◆ The task
In the listing below, print exactly the lines between the line holding "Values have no" and the line holding "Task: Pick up", inclusive, and no more.

◆ Dataset entries
□ □ □ □ □ □ □
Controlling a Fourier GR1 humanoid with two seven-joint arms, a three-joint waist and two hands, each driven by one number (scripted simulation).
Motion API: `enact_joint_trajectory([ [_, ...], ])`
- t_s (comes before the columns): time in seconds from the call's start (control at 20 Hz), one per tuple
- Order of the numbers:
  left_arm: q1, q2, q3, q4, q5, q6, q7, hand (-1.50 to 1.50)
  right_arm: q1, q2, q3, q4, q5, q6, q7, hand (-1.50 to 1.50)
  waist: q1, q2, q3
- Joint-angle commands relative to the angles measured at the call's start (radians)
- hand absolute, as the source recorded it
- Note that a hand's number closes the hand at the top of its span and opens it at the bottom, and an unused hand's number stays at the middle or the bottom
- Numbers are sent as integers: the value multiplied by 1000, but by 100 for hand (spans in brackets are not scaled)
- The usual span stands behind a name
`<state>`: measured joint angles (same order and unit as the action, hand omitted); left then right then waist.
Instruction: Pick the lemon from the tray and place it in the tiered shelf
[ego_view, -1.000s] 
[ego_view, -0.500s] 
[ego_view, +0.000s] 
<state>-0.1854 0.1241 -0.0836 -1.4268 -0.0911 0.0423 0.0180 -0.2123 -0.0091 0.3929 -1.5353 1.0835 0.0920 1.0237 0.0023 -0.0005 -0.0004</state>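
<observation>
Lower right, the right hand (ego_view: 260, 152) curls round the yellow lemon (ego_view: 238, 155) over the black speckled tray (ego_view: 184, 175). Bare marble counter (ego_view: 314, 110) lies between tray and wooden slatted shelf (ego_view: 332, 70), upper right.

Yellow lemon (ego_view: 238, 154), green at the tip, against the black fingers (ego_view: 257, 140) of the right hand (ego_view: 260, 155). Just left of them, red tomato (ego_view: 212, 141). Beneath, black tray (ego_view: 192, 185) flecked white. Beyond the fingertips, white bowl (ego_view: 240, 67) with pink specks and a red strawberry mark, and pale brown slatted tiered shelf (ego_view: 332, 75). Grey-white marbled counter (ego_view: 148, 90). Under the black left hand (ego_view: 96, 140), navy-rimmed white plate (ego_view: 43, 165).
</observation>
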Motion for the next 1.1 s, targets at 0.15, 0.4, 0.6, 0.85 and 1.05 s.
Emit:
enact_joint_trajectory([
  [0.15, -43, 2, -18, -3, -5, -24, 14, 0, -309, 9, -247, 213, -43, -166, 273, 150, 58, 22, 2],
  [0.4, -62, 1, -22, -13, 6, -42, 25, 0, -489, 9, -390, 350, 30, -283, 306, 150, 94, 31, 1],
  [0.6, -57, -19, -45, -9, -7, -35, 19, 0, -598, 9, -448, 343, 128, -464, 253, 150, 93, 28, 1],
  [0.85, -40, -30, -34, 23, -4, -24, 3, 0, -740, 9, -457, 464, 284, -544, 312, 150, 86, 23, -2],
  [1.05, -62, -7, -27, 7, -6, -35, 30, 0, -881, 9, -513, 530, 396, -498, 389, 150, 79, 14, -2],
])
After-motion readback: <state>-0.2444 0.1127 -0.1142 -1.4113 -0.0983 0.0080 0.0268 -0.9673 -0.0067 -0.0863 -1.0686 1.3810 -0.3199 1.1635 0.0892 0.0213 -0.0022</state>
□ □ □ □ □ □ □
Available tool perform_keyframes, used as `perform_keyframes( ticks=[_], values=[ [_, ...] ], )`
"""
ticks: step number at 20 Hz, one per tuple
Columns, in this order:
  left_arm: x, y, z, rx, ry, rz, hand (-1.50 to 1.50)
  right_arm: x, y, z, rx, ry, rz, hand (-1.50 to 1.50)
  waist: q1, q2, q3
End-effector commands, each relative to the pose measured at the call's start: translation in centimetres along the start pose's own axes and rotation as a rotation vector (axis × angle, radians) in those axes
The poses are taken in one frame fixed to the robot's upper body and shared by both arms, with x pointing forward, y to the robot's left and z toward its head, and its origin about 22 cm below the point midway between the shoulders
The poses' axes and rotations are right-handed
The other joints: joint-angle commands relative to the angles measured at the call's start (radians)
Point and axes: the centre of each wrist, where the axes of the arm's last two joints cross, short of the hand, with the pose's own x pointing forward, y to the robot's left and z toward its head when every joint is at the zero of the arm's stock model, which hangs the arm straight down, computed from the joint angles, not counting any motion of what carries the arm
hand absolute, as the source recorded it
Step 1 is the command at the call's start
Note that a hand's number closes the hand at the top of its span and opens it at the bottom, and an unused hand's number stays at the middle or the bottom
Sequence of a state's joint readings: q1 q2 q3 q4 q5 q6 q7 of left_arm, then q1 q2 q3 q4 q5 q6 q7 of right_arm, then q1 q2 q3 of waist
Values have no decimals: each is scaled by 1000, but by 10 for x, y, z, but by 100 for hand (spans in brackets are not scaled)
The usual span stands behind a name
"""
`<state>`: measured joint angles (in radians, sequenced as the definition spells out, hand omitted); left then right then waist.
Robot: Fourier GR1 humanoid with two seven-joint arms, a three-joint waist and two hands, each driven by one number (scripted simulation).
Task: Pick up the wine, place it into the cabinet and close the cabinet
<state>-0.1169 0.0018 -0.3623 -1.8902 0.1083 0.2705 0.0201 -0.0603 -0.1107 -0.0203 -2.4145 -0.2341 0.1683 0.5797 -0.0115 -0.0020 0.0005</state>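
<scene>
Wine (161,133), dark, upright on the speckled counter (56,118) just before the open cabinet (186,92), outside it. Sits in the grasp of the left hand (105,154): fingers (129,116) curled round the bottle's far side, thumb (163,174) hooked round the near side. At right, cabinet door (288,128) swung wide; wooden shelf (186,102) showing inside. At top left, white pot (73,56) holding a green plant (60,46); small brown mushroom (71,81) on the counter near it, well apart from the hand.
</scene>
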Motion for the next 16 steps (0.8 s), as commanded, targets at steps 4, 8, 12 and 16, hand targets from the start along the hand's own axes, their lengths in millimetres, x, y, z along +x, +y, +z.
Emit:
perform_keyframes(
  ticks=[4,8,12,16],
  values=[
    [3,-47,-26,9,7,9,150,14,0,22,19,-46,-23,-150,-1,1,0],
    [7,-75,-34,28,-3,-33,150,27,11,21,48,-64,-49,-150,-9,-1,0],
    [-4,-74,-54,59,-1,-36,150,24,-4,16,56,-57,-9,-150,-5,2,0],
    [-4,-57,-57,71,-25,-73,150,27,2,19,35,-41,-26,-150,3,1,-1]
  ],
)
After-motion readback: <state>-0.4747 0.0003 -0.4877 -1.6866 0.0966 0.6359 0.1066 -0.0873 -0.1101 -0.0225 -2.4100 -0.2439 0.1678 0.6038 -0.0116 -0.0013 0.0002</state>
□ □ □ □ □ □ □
◆ Output of the exercise
Values have no decimals: each is scaled by 1000, but by 10 for x, y, z, but by 100 for hand (spans in brackets are not scaled)
The usual span stands behind a name
"""
`<state>`: measured joint angles (in radians, sequenced as the definition spells out, hand omitted); left then right then waist.
Robot: Fourier GR1 humanoid with two seven-joint arms, a three-joint waist and two hands, each driven by one number (scripted simulation).
Task: Pick up the wine, place it into the cabinet and close the cabinet

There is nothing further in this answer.